▶ [GIVEN ENTRIES]:
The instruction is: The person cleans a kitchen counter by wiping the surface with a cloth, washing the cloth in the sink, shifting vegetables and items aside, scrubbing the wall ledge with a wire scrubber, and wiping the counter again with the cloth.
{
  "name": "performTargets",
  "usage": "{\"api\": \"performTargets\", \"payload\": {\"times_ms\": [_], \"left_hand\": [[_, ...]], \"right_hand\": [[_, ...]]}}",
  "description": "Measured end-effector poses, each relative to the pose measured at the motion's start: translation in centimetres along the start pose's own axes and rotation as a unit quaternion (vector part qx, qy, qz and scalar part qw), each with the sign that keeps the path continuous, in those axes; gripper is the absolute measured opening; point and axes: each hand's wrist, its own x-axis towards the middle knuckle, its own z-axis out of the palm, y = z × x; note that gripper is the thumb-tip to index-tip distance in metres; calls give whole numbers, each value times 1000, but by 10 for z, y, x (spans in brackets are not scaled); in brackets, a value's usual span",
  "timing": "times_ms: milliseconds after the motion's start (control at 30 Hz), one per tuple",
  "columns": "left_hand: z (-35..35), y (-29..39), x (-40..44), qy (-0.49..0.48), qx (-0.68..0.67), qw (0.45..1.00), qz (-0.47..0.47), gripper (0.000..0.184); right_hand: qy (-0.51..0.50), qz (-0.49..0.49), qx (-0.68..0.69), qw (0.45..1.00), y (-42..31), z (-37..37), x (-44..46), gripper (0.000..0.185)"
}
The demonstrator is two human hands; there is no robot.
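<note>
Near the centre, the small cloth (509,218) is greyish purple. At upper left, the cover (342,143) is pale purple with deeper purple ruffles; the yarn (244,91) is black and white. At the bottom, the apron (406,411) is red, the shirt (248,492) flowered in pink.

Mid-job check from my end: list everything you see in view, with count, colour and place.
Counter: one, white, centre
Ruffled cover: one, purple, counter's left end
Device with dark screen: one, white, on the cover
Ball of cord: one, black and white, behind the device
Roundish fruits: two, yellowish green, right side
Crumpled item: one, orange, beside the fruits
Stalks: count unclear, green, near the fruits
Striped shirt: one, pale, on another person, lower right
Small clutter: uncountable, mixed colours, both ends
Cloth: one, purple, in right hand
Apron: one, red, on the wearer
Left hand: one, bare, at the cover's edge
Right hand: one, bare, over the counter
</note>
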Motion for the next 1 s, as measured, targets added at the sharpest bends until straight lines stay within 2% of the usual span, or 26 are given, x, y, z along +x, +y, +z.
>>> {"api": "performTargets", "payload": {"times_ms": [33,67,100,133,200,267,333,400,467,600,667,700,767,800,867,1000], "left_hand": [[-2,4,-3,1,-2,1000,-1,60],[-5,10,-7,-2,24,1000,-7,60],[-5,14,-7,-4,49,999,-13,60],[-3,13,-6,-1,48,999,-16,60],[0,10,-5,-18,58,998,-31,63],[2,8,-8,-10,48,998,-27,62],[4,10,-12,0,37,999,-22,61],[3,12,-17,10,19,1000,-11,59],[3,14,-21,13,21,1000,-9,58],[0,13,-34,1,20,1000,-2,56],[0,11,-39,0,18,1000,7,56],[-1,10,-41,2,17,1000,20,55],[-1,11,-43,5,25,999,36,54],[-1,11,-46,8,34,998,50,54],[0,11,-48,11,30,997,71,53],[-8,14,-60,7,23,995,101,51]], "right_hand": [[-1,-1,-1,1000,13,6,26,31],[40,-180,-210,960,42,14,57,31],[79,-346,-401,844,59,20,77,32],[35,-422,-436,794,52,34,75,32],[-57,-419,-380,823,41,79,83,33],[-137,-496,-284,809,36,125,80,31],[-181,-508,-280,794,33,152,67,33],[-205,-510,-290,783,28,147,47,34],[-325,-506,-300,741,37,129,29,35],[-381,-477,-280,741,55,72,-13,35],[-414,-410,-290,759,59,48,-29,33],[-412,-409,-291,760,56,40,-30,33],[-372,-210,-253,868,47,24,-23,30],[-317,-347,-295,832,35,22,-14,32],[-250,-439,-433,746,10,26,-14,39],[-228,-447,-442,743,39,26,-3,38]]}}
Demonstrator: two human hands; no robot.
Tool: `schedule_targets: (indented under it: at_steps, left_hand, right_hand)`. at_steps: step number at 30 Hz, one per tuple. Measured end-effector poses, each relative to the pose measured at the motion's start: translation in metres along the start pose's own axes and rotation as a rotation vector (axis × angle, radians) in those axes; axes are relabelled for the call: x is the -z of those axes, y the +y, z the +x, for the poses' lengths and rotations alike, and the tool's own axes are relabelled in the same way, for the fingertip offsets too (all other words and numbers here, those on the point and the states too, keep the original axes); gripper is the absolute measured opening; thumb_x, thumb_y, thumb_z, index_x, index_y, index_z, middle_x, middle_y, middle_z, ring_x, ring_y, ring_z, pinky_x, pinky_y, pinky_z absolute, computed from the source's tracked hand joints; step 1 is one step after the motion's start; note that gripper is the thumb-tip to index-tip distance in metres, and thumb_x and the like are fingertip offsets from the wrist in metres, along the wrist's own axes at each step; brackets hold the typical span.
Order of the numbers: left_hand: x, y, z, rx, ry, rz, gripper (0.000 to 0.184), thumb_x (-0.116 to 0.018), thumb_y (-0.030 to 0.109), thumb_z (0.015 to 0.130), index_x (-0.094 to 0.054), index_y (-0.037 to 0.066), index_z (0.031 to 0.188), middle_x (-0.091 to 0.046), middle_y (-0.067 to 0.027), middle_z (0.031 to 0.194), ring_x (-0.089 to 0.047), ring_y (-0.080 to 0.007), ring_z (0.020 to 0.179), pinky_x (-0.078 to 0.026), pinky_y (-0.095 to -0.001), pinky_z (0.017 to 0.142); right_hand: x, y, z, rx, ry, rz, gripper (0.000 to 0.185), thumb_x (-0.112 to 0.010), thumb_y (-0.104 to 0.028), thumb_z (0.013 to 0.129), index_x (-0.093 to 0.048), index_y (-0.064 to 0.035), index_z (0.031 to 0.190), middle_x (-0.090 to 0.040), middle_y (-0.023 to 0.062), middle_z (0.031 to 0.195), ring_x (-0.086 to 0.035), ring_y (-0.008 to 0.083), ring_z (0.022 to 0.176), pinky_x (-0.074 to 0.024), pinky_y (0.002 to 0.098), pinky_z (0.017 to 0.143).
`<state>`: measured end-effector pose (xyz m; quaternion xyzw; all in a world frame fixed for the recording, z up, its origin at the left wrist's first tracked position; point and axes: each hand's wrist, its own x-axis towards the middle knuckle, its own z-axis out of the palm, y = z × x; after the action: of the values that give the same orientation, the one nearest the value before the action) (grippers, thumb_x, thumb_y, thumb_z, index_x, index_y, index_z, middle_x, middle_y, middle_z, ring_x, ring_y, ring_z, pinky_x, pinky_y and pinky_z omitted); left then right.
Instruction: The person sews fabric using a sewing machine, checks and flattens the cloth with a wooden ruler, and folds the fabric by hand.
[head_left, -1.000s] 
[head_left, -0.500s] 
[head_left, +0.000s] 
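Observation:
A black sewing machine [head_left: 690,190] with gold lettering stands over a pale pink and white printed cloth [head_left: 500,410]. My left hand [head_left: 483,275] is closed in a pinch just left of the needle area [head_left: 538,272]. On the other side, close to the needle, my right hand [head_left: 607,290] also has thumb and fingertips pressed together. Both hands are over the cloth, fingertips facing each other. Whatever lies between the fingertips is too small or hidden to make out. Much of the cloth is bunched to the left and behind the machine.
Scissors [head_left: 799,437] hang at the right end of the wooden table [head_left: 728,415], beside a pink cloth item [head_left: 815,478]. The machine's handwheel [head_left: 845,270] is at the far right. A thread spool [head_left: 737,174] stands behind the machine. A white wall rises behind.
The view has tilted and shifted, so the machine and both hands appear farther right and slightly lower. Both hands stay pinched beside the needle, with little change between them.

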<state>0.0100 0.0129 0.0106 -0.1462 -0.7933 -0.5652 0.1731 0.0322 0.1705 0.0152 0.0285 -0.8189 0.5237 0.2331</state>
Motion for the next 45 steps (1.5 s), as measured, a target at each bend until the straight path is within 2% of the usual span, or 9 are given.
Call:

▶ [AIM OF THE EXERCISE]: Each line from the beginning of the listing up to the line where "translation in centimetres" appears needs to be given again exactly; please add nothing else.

▶ [EXERCISE ANSWER]:
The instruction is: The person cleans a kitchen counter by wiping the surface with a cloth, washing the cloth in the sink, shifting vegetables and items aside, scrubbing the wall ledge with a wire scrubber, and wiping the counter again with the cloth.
{
  "name": "performTargets",
  "usage": "{\"api\": \"performTargets\", \"payload\": {\"times_ms\": [_], \"left_hand\": [[_, ...]], \"right_hand\": [[_, ...]]}}",
  "description": "Measured end-effector poses, each relative to the pose measured at the motion's start: translation in centimetres along the start pose's own axes and rotation as a unit quaternion (vector part qx, qy, qz and scalar part qw), each with the sign that keeps the path continuous, in those axes; gripper is the absolute measured opening; point and axes: each hand's wrist, its own x-axis towards the middle knuckle, its own z-axis out of the palm, y = z × x; note that gripper is the thumb-tip to index-tip distance in metres; calls give whole numbers, each value times 1000, but by 10 for z, y, x (spans in brackets are not scaled); in brackets, a value's usual span",

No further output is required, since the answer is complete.